Every entry below is to be copied word for word, with its pictures removed.

Dataset items:
::::::

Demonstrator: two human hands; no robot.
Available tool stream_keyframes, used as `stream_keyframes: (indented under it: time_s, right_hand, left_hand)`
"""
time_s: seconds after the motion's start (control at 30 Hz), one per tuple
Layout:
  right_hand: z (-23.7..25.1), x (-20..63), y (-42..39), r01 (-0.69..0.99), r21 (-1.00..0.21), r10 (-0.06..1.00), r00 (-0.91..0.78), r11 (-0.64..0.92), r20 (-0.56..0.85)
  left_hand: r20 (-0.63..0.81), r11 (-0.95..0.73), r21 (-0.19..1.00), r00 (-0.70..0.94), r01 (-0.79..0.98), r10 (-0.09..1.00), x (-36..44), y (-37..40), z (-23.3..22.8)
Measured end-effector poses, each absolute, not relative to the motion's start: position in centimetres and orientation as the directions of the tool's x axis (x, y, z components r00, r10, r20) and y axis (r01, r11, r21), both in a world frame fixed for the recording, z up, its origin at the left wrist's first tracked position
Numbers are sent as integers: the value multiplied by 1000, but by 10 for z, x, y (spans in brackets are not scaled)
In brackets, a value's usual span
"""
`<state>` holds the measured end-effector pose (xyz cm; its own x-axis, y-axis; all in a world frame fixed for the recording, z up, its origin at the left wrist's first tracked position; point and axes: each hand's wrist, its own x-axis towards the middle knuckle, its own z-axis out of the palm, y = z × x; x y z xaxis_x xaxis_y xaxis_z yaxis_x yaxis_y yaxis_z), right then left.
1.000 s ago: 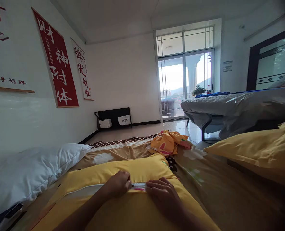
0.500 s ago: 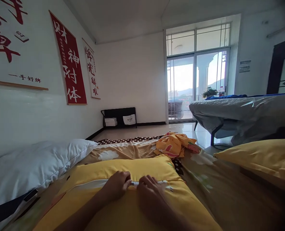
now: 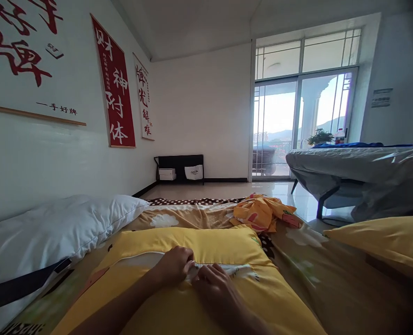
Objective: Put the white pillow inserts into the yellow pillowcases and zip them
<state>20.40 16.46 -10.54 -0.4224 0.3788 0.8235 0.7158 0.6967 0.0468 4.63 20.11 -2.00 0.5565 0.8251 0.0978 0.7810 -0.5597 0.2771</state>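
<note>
- Left hand (image 3: 174, 265) pinching shut on pillowcase (image 3: 206, 242) opening.
- Right hand (image 3: 216, 288) just beside, fingers curled on zipper (image 3: 227, 269) seam.
- White pillow (image 3: 52, 232) left, on bed (image 3: 332, 279).

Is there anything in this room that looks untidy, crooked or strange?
Two things. A crumpled orange cloth lies in a heap at the far end of the bed. The yellow pillowcase gapes along its edge, white filling showing, where the left hand and right hand meet. Nothing looks spilled or broken.
</note>
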Motion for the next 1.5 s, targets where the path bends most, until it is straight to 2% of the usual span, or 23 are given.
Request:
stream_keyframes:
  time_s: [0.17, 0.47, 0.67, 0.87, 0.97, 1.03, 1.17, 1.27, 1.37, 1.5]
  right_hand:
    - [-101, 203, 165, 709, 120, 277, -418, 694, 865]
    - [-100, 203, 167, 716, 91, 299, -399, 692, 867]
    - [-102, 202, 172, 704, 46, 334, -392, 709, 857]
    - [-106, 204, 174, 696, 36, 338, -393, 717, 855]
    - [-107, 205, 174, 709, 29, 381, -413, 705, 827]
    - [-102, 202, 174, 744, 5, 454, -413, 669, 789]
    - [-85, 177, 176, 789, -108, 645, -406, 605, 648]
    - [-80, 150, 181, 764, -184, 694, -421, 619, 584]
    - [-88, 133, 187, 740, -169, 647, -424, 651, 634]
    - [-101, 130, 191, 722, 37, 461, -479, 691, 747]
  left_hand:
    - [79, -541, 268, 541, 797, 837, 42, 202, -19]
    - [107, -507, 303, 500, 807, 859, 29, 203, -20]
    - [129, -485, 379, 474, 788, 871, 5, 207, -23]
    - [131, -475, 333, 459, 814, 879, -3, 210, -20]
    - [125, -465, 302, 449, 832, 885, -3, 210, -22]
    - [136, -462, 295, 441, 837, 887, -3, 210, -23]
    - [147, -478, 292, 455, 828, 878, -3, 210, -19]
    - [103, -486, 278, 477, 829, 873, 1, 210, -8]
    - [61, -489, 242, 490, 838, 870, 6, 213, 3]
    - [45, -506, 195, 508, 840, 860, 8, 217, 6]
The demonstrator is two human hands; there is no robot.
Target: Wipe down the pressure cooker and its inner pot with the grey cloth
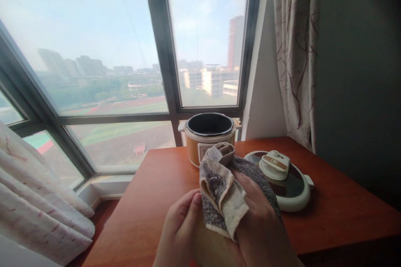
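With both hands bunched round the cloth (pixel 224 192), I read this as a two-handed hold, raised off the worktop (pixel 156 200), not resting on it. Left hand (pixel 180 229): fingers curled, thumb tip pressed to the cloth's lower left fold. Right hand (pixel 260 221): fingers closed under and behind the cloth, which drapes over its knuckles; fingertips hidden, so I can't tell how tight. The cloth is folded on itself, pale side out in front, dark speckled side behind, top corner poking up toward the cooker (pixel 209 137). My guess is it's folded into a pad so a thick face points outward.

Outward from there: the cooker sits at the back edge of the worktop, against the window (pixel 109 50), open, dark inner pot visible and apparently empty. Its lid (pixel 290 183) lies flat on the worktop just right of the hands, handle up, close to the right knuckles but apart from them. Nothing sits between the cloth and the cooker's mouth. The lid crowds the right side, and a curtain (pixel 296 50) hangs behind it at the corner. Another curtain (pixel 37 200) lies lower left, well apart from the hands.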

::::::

- [RESULT]
Demonstrator: two human hands; no robot.
Available tool stream_keyframes, used as `stream_keyframes: (indented under it: time_s, right_hand, left_hand)`
"""
time_s: seconds after the motion's start (control at 30 Hz), one per tuple
Layout:
  right_hand: z (-23.7..25.1), x (-20..63), y (-42..39), r01 (-0.69..0.99), r21 (-1.00..0.21), r10 (-0.06..1.00), r00 (-0.91..0.78), r11 (-0.64..0.92), r20 (-0.56..0.85)
  left_hand: r20 (-0.63..0.81), r11 (-0.95..0.73), r21 (-0.19..1.00), r00 (-0.70..0.94), r01 (-0.79..0.98), r10 (-0.09..1.00), x (-36..44), y (-37..40), z (-23.3..22.8)
Measured end-effector poses, each absolute, not relative to the motion's start: position in centimetres and orientation as the directions of the tool's x axis (x, y, z components r00, r10, r20) and y axis (r01, r11, r21), both in a world frame fixed for the recording, z up, its origin at the left wrist's first tracked position
Numbers are sent as integers: the value multiplied by 1000, but by 10 for z, x, y (spans in brackets are not scaled)
In brackets, a value's usual span
"""
`<state>` holds the measured end-effector pose (xyz cm; its own x-axis, y-axis; all in a world frame fixed for the recording, z up, its origin at the left wrist's first tracked position; point and axes: each hand's wrist, its own x-axis towards the middle knuckle, its own z-axis out of the palm, y = z × x; x y z xaxis_x xaxis_y xaxis_z yaxis_x yaxis_y yaxis_z), right then left.
1.000 s ago: 
0.500 s ago: 
now: 
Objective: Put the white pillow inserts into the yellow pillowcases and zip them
<state>20.40 16.46 -10.54 -0.4224 0.3788 0.8235 0.7158 0.6967 0.0468 4.63 20.11 -2.00 0.5565 0.8251 0.0978 0.7810 -0.5597 0.2771</state>
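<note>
- Left hand (image 3: 174, 265) pinching shut on pillowcase (image 3: 206, 242) opening.
- Right hand (image 3: 216, 288) just beside, fingers curled on zipper (image 3: 227, 269) seam.
- White pillow (image 3: 52, 232) left, on bed (image 3: 332, 279).

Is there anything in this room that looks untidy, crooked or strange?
Two things. A crumpled orange cloth lies in a heap at the far end of the bed. The yellow pillowcase gapes along its edge, white filling showing, where the left hand and right hand meet. Nothing looks spilled or broken.
</note>
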Motion for the next 1.5 s, targets where the path bends most, until it is straight to 2% of the usual span, or 23 are given.
Request:
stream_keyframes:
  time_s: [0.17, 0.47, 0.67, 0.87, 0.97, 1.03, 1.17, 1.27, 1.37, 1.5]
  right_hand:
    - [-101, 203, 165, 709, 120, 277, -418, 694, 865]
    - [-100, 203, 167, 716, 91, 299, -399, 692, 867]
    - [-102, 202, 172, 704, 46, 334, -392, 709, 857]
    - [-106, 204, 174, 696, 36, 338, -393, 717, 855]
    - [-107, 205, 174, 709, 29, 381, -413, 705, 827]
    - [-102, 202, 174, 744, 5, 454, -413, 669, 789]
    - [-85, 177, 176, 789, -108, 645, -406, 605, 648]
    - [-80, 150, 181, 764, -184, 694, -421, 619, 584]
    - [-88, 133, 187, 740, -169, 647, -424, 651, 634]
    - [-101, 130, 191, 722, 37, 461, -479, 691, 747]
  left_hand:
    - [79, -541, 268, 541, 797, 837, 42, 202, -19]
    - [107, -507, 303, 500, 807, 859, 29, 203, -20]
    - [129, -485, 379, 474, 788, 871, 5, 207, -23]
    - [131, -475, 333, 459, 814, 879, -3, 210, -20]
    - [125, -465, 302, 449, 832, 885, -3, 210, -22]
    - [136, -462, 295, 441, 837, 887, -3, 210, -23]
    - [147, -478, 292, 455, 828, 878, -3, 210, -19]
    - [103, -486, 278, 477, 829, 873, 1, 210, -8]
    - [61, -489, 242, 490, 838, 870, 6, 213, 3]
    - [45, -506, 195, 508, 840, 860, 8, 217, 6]
The demonstrator is two human hands; there is no robot.
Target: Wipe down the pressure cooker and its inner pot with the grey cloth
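With both hands bunched round the cloth (pixel 224 192), I read this as a two-handed hold, raised off the worktop (pixel 156 200), not resting on it. Left hand (pixel 180 229): fingers curled, thumb tip pressed to the cloth's lower left fold. Right hand (pixel 260 221): fingers closed under and behind the cloth, which drapes over its knuckles; fingertips hidden, so I can't tell how tight. The cloth is folded on itself, pale side out in front, dark speckled side behind, top corner poking up toward the cooker (pixel 209 137). My guess is it's folded into a pad so a thick face points outward.

Outward from there: the cooker sits at the back edge of the worktop, against the window (pixel 109 50), open, dark inner pot visible and apparently empty. Its lid (pixel 290 183) lies flat on the worktop just right of the hands, handle up, close to the right knuckles but apart from them. Nothing sits between the cloth and the cooker's mouth. The lid crowds the right side, and a curtain (pixel 296 50) hangs behind it at the corner. Another curtain (pixel 37 200) lies lower left, well apart from the hands.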

No more is needed to finish this exercise.